Recorded data
------------

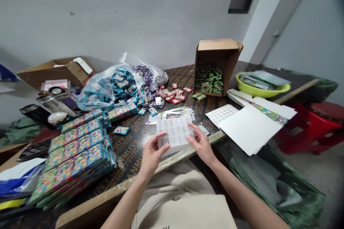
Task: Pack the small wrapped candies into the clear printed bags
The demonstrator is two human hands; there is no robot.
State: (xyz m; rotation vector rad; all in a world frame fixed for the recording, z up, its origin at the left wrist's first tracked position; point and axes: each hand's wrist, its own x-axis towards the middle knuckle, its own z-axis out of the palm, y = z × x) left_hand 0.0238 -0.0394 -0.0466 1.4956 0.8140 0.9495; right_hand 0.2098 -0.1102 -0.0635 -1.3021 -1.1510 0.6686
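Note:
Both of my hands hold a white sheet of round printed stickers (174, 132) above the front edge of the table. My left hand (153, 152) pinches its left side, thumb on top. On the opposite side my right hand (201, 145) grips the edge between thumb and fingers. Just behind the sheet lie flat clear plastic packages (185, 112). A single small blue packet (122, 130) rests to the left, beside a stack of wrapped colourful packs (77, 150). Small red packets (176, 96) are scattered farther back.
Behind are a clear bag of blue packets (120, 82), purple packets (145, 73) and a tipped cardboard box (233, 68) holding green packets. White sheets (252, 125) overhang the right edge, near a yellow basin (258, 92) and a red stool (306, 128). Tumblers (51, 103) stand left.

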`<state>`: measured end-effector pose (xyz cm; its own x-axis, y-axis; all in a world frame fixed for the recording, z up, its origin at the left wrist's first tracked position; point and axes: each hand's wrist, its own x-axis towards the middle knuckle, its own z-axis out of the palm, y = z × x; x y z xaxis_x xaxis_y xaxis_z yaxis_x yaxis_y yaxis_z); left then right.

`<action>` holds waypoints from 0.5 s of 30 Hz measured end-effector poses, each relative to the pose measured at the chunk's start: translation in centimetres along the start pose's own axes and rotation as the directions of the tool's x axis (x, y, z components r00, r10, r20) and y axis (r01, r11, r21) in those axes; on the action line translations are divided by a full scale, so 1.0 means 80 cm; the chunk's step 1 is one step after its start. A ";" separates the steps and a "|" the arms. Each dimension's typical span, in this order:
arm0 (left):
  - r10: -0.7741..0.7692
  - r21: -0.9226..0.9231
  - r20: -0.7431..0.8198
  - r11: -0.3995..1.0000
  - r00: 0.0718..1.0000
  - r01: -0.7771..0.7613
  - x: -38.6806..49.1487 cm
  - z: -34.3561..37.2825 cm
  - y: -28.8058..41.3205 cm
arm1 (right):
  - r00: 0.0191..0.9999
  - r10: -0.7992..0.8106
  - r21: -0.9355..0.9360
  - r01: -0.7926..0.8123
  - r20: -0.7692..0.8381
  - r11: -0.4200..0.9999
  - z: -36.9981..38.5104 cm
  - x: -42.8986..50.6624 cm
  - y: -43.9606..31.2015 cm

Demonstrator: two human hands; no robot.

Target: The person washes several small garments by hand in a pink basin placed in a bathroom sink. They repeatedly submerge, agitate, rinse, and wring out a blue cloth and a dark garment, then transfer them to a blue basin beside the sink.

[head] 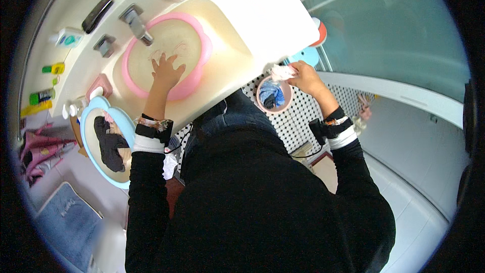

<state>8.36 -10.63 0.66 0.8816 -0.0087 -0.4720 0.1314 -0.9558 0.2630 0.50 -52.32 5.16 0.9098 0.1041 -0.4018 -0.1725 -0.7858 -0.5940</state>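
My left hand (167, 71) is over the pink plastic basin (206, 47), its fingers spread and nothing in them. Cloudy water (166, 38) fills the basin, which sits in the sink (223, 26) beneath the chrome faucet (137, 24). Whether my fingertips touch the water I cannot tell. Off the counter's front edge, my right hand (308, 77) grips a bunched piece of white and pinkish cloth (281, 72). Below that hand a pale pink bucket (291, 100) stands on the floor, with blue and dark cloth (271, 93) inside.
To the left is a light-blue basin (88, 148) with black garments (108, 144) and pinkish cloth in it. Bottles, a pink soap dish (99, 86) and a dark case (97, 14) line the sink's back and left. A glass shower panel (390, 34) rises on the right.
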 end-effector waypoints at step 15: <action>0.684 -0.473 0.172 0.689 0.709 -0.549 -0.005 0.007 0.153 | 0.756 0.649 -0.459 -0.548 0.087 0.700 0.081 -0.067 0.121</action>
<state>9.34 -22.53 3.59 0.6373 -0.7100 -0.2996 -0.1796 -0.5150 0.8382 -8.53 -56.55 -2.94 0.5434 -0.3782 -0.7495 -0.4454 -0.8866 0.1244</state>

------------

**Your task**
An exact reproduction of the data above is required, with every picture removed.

**Written answer**
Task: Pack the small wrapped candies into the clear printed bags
The demonstrator is two human hands; there is no robot.
State: (xyz m; rotation vector rad; all in a world frame fixed for the recording, z up, its origin at the left wrist's first tracked position; point and axes: each hand's wrist, its own x-axis towards the middle knuckle, its own z-axis out of the palm, y = z × x) left_hand 0.0238 -0.0394 -0.0466 1.4956 0.8140 0.9495; right_hand 0.2098 -0.1102 -0.0635 -1.3021 -1.1510 0.6686
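Note:
Both of my hands hold a white sheet of round printed stickers (174, 132) above the front edge of the table. My left hand (153, 152) pinches its left side, thumb on top. On the opposite side my right hand (201, 145) grips the edge between thumb and fingers. Just behind the sheet lie flat clear plastic packages (185, 112). A single small blue packet (122, 130) rests to the left, beside a stack of wrapped colourful packs (77, 150). Small red packets (176, 96) are scattered farther back.
Behind are a clear bag of blue packets (120, 82), purple packets (145, 73) and a tipped cardboard box (233, 68) holding green packets. White sheets (252, 125) overhang the right edge, near a yellow basin (258, 92) and a red stool (306, 128). Tumblers (51, 103) stand left.
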
`<state>`: measured end-effector pose (xyz cm; its own x-axis, y-axis; all in a world frame fixed for the recording, z up, its origin at the left wrist's first tracked position; point and axes: each hand's wrist, its own x-axis towards the middle knuckle, its own z-axis out of the palm, y = z × x; x y z xaxis_x xaxis_y xaxis_z yaxis_x yaxis_y yaxis_z); left then right.

`<action>` holds waypoints from 0.5 s of 30 Hz measured end-effector poses, each relative to the pose measured at the chunk's start: translation in centimetres along the start pose's own axes and rotation as the directions of the tool's x axis (x, y, z components r00, r10, r20) and y axis (r01, r11, r21) in those axes; on the action line translations are divided by a full scale, so 1.0 means 80 cm; the chunk's step 1 is one step after its start. A ";" separates the steps and a "|" the arms. Each dimension's typical span, in this order:
arm0 (left):
  - r10: -0.7741..0.7692
  - r21: -0.9226..0.9231
  - r20: -0.7431..0.8198
  - r11: -0.3995..1.0000
  - r00: 0.0718..1.0000
  - r01: -0.7771..0.7613
  - x: -38.6806..49.1487 cm
  - z: -34.3561..37.2825 cm
  - y: -28.8058..41.3205 cm
arm1 (right):
  - r00: 0.0191..0.9999
  - r10: -0.7992..0.8106
  - r21: -0.9355..0.9360
  - r01: -0.7926..0.8123
  - r20: -0.7692..0.8381
  - r11: -0.4200..0.9999
  - z: -36.9981..38.5104 cm
  - x: -42.8986..50.6624 cm
  - y: -43.9606..31.2015 cm

Demonstrator: two human hands; no robot.

Target: The person washes several small garments by hand in a pink basin placed in a bathroom sink. They repeatedly submerge, agitate, rinse, and wring out a blue cloth and a dark garment, then transfer them to a blue basin beside the sink.

[head] 

<state>8.36 -10.63 0.66 0.8816 -0.0087 -0.4720 0.1314 -0.9558 0.2630 0.50 -52.32 5.16 0.9098 0.1041 -0.4018 -0.1725 -0.7858 -0.5940</state>
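My left hand (167, 71) is over the pink plastic basin (206, 47), its fingers spread and nothing in them. Cloudy water (166, 38) fills the basin, which sits in the sink (223, 26) beneath the chrome faucet (137, 24). Whether my fingertips touch the water I cannot tell. Off the counter's front edge, my right hand (308, 77) grips a bunched piece of white and pinkish cloth (281, 72). Below that hand a pale pink bucket (291, 100) stands on the floor, with blue and dark cloth (271, 93) inside.
To the left is a light-blue basin (88, 148) with black garments (108, 144) and pinkish cloth in it. Bottles, a pink soap dish (99, 86) and a dark case (97, 14) line the sink's back and left. A glass shower panel (390, 34) rises on the right.
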 end-effector waypoints at step 15: <action>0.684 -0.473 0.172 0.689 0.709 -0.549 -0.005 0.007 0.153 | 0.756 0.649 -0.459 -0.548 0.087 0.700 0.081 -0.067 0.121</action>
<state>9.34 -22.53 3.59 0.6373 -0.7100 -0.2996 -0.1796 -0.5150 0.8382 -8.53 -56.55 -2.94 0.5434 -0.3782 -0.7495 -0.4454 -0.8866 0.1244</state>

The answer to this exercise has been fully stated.